*DIRECTIONS FOR THIS TASK*:
Every line from the one with "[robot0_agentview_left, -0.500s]" to the one with "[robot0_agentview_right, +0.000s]", including those two, is to be copied exactly; all other lines of the entries below are left out.

(Data items)
BEGIN

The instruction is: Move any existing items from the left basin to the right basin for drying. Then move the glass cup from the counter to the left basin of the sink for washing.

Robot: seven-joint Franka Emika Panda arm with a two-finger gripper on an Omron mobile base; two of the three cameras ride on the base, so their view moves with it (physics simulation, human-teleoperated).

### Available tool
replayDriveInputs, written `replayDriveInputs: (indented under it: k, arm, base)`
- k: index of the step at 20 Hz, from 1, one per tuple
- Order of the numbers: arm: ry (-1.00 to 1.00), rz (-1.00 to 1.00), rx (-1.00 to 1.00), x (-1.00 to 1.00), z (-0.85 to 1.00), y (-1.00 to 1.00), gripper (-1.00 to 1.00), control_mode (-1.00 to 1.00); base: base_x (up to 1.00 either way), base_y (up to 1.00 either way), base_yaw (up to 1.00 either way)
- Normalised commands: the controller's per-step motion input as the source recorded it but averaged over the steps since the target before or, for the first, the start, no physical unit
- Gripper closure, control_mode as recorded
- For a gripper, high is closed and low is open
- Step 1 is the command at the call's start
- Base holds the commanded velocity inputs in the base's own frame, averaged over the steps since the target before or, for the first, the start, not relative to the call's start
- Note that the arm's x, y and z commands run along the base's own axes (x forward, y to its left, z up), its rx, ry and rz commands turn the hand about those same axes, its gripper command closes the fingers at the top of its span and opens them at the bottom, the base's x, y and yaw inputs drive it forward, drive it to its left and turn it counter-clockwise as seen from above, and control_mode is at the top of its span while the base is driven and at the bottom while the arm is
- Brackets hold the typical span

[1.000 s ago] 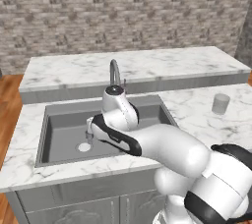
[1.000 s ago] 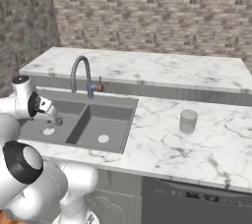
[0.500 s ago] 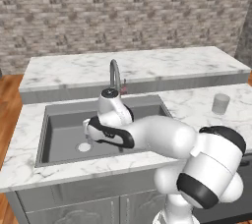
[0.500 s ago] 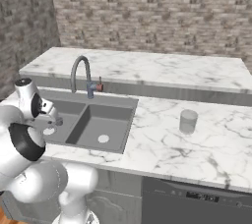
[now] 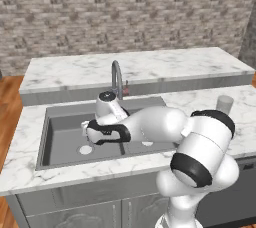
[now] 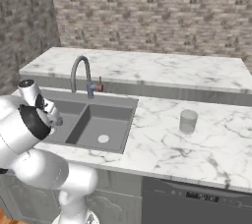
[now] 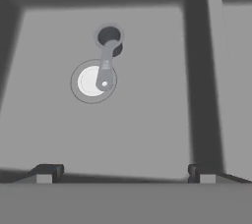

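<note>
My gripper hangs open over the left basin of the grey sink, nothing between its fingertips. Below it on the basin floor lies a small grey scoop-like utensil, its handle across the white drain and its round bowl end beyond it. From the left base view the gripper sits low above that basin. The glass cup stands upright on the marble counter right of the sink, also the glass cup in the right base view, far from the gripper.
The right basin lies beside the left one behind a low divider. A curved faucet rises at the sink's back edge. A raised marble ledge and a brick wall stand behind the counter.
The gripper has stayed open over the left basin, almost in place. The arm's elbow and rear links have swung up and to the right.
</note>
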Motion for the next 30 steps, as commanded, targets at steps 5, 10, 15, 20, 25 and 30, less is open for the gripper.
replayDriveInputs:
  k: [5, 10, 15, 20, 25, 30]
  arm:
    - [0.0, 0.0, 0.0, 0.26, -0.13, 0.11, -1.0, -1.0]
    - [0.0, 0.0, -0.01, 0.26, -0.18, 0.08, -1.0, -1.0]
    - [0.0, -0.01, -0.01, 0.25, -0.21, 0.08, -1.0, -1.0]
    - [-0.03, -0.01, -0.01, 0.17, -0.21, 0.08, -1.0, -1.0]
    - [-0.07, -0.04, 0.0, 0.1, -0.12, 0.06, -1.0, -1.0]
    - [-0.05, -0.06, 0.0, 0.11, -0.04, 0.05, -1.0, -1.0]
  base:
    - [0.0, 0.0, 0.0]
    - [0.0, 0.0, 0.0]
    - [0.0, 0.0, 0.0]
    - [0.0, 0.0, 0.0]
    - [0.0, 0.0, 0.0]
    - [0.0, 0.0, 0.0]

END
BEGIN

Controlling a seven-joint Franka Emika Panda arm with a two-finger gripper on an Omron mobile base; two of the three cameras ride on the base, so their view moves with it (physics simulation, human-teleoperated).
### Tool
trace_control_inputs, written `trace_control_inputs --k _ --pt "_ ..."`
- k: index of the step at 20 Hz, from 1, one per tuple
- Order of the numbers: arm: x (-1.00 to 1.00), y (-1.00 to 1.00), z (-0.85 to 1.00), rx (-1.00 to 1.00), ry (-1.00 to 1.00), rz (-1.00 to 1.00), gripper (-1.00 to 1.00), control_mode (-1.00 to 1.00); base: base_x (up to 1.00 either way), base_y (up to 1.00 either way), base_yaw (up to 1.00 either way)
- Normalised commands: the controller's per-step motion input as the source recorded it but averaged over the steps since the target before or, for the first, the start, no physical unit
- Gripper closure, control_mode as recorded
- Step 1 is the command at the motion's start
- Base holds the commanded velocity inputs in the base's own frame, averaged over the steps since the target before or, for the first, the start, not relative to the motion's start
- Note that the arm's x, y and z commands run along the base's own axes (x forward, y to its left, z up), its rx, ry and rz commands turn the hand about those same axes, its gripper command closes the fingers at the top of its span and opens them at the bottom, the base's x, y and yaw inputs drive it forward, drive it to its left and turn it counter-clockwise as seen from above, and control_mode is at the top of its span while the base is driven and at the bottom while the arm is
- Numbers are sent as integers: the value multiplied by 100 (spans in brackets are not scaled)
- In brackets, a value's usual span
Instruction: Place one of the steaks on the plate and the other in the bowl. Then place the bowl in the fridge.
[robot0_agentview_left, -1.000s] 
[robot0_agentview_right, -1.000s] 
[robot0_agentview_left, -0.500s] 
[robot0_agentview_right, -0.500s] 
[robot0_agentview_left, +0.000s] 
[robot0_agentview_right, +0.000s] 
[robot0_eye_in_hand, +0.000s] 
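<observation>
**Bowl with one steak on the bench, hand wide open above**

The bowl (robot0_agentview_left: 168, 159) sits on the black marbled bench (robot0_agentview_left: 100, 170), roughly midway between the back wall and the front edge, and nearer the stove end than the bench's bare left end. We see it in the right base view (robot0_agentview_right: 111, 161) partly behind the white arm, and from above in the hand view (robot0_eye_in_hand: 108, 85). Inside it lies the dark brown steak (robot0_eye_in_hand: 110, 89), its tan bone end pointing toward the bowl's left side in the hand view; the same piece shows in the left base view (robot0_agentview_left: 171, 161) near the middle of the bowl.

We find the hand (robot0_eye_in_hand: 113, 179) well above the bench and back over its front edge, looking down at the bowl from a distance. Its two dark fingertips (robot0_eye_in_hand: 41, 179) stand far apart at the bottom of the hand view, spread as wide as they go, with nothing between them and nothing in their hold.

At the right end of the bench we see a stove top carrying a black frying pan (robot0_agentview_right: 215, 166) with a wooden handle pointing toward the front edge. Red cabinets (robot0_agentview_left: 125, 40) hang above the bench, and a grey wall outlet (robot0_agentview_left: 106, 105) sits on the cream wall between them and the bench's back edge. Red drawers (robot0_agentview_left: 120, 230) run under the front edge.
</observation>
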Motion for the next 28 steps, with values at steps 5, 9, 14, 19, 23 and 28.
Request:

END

*ANSWER TO THIS EXERCISE*:
[robot0_agentview_left, -0.500s] 
[robot0_agentview_right, -0.500s] 
[robot0_agentview_left, +0.000s] 
[robot0_agentview_right, +0.000s] 

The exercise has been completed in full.